Il y a quelques jours, à propos de la rédaction de notre nouveau projet d’établissement, je faisais le constat suivant à ma principale :
« Dans notre collège, nous avons tout lieu d’être satisfaits de quelques indicateurs ; les résultats au brevet progressent, le nombre de mentions augmente (même s’il convient de ne pas tirer de conclusions hâtives à partir d’une épreuve « formatée »), plus intéressant, nos élèves réussissent de mieux en mieux au lycée. Par contre, les quelques élèves en difficulté, le sont de plus en plus. »
Finalement, je me suis aperçu hier à la lecture du rapport PISA que mon collège était à l’image du système scolaire français : on y creuse les écarts entre de bons élèves de plus en plus bons et une minorité (croissante ?) d’élèves en échec de plus en plus en échec.
Faut-il en être surpris ? Bien sur que non puisque notre système scolaire fonctionne depuis toujours pour créer une élite et donc de facto pour créer de l’échec !
Si depuis dix ans, les écarts se creusent, c’est que depuis dix ans on a accentué le caractère élitiste de notre école :
– retour à des filières de relégation (apprentissage junior, 3ème DP6 …)
– détournement des options de plus en plus nombreuses pour recréer des classes de niveau
– suppression des rased
– dérèglement de la carte scolaire
– …

illustration de Marc Chalvin tirée de Laura Jaffré "Tout ce que vous pensez des profs et ce qu'ils pensent de vous" ed. La Martinière
Les résultats publiés hier devraient donc réjouir les défenseurs de notre « élitisme républicain » (y joindre cet adjectif semble aider à ne pas culpabiliser …).
Or, depuis hier, tous les commentateurs semblent découvrir que notre système creuse les écarts. Pire, les solutions que certains proposent après lecture de ce rapport risquent, si elles étaient mises en oeuvre, d’accentuer le phénomène.
On a évidemment eu droit à la remise en cause du collège unique. Il faudrait m’expliquer comment on va aider les élèves en échec à l’être moins en leur interdisant l’accès au même enseignement que les « bons » ?
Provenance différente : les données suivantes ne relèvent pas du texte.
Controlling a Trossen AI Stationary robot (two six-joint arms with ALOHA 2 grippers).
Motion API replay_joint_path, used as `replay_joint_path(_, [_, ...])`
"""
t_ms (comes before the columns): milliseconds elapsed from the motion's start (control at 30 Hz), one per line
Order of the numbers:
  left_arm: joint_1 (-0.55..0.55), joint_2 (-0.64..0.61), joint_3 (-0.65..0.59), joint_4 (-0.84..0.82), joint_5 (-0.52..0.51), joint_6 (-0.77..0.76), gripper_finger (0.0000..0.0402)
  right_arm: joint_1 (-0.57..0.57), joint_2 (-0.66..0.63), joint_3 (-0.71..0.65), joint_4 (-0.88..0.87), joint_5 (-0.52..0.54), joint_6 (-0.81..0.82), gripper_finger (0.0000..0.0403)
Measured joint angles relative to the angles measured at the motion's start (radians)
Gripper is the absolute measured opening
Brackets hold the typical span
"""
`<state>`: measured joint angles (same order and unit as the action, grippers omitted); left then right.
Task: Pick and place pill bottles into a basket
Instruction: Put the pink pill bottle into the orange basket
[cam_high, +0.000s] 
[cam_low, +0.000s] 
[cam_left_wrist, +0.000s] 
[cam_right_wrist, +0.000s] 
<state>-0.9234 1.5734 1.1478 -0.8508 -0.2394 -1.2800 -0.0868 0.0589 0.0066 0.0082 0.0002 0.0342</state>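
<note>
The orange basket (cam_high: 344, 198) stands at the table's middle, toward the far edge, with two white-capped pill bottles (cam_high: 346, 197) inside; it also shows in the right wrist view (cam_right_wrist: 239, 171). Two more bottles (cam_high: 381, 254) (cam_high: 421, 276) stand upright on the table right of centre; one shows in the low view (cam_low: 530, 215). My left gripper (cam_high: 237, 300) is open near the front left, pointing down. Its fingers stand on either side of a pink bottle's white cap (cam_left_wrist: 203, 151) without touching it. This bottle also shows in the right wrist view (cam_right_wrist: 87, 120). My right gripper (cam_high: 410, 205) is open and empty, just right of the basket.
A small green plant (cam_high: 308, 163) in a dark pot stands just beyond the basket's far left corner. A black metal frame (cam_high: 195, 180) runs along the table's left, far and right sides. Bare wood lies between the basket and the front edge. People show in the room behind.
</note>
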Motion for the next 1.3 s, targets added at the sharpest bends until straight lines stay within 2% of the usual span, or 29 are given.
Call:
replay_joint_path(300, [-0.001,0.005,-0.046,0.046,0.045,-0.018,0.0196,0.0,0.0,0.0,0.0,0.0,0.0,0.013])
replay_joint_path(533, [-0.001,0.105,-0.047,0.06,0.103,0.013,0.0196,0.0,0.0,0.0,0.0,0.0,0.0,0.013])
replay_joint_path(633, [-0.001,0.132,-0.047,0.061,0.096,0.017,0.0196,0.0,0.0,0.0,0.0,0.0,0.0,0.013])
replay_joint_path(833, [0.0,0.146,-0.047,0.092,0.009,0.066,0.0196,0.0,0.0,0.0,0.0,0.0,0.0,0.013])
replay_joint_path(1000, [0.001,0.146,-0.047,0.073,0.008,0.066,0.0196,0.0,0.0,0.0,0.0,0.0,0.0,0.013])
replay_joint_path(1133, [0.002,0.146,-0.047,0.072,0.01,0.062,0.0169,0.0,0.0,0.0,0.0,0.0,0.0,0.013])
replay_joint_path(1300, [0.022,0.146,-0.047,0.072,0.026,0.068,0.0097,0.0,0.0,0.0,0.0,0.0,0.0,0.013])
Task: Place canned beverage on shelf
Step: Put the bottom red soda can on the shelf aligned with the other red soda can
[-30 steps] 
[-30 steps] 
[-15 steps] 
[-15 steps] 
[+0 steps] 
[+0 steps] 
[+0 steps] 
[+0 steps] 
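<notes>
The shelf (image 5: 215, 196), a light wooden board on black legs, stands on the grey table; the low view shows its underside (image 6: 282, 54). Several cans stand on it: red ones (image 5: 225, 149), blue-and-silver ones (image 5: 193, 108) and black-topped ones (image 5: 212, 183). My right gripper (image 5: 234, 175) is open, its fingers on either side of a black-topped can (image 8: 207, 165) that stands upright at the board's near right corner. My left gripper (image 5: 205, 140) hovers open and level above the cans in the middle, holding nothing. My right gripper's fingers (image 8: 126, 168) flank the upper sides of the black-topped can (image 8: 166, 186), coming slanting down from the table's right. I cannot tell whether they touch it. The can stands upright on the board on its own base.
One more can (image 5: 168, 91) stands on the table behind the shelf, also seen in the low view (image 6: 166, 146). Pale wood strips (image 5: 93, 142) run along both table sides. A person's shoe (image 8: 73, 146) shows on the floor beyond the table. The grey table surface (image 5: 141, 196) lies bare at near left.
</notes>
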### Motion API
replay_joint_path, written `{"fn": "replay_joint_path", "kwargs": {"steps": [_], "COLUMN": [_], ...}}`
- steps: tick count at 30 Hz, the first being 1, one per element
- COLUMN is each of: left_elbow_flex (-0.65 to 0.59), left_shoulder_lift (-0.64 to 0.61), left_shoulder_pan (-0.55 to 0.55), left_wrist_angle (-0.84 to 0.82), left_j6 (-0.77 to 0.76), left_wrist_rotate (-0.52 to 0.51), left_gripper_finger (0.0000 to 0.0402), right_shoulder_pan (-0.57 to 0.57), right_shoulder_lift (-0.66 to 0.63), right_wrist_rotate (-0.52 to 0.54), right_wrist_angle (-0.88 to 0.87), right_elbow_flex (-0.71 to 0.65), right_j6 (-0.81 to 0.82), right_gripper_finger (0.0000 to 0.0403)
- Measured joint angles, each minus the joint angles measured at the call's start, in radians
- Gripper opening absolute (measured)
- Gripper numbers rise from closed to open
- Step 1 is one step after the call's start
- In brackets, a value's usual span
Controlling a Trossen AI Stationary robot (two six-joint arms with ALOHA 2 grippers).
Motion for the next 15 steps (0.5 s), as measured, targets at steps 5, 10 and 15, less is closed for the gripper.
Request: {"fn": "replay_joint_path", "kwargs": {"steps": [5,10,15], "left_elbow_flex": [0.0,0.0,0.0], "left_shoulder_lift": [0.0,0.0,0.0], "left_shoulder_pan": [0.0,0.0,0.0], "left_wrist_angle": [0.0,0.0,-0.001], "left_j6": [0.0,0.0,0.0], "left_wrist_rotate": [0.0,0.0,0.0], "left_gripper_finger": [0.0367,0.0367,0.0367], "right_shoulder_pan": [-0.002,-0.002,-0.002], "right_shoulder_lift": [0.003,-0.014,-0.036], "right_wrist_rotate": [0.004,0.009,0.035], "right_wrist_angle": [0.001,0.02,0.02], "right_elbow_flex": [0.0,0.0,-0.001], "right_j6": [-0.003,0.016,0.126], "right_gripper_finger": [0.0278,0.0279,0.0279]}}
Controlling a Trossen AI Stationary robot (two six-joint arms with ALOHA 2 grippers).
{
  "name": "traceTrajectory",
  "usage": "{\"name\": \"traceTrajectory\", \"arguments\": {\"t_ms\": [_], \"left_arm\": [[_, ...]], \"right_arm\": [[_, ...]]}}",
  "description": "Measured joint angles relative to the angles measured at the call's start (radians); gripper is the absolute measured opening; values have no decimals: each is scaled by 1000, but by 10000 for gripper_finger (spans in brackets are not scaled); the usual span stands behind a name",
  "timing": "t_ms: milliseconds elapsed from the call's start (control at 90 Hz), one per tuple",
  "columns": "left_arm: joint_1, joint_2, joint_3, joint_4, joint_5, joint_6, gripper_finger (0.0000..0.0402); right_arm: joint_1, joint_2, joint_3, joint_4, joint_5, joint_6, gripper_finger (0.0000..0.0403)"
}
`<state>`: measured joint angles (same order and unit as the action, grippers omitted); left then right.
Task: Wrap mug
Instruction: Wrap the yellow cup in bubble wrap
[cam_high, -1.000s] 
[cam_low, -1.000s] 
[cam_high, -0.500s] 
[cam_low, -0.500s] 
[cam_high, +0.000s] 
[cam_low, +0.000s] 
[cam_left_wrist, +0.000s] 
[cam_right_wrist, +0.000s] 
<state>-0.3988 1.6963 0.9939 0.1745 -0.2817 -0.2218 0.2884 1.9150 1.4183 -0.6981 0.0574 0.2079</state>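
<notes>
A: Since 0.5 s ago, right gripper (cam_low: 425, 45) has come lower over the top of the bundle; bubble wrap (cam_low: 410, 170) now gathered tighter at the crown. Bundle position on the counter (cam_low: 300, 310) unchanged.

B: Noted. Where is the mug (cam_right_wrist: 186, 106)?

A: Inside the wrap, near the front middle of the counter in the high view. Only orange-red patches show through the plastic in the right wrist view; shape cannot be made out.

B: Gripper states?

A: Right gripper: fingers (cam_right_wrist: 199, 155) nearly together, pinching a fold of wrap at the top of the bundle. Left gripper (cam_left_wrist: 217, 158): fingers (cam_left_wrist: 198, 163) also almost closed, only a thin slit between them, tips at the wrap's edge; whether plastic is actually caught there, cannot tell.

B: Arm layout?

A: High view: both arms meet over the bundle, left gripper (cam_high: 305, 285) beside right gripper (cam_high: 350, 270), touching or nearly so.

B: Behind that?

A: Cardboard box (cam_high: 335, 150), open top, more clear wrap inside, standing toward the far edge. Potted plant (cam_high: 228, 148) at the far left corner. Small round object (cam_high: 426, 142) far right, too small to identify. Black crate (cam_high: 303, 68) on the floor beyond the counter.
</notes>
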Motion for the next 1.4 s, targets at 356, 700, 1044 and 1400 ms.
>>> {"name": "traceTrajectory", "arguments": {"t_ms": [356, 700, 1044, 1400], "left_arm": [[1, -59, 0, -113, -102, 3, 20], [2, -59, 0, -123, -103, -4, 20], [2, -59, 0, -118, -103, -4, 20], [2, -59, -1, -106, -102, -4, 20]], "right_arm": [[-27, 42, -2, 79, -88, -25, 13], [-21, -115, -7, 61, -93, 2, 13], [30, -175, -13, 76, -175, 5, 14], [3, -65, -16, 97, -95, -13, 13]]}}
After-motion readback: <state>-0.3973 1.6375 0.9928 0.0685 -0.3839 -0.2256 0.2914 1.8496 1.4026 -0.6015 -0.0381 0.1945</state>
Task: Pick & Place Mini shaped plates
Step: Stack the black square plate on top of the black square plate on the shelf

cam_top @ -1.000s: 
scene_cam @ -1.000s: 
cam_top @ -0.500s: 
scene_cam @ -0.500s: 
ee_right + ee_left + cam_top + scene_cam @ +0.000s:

On a pu entendre ou lire qu’il fallait « revenir aux fondamentaux ». Or, justement l’enquête PISA montre que les « fondamentaux » sont maîtrisés mais que ce qui fait la différence entre les « bons toujours plus bons » et les « mauvais toujours plus mauvais » c’est le sens que les élèves leur donnent et la capacité à les utiliser. » Ils sont capables d’appliquer une formule, pas d’échafauder une stratégie qui conduirait à la résolution d’un problème ». Or, les dispositifs tels que les IDD et TPE, qui visaient cet objectif, ont été dénigrés (comme l’est aujourd’hui l’approche par compétences) avant d’être quasiment abandonnés.
Passons sur les appels au « bon sens », très justement critiqués par Hervé Hamon dans le billet du mois du dernier « cahiers pédadogiques ».
Finalement, on risque fort , comme le soulignait Philippe Meirieu, d’arroser davantage ce qui est déjà mouillé !
Qu’on en revienne déjà dans le monde enseignant au postulat d’éducabilité de tous, et on aura fait un grand pas. Qui n’a jamais entendu dire en conseil de classe » Celui-là, tant qu’il nous laisse tranquilles … ».
Qu’on en revienne à une vraie réflexion pédagogique qui cherche à donner du sens aux apprentissages (sens que les « bons toujours plus bons » trouvent dans leur milieu socio-familial).
Qu’on cesse enfin de faire du collège un petit lycée, voire de faire ressembler de plus en plus l’école primaire à un petit collège
Bien sur, l’école ne peut pas tout. La société française est sans doute l’une des plus inégalitaires, il n’est donc pas surprenant de trouver ces inégalités en milieu scolaire. Mais que le système éducatif n’en rajoute pas et au contraire essaie de les atténuer en vertu d’une égalité elle … « républicaine ».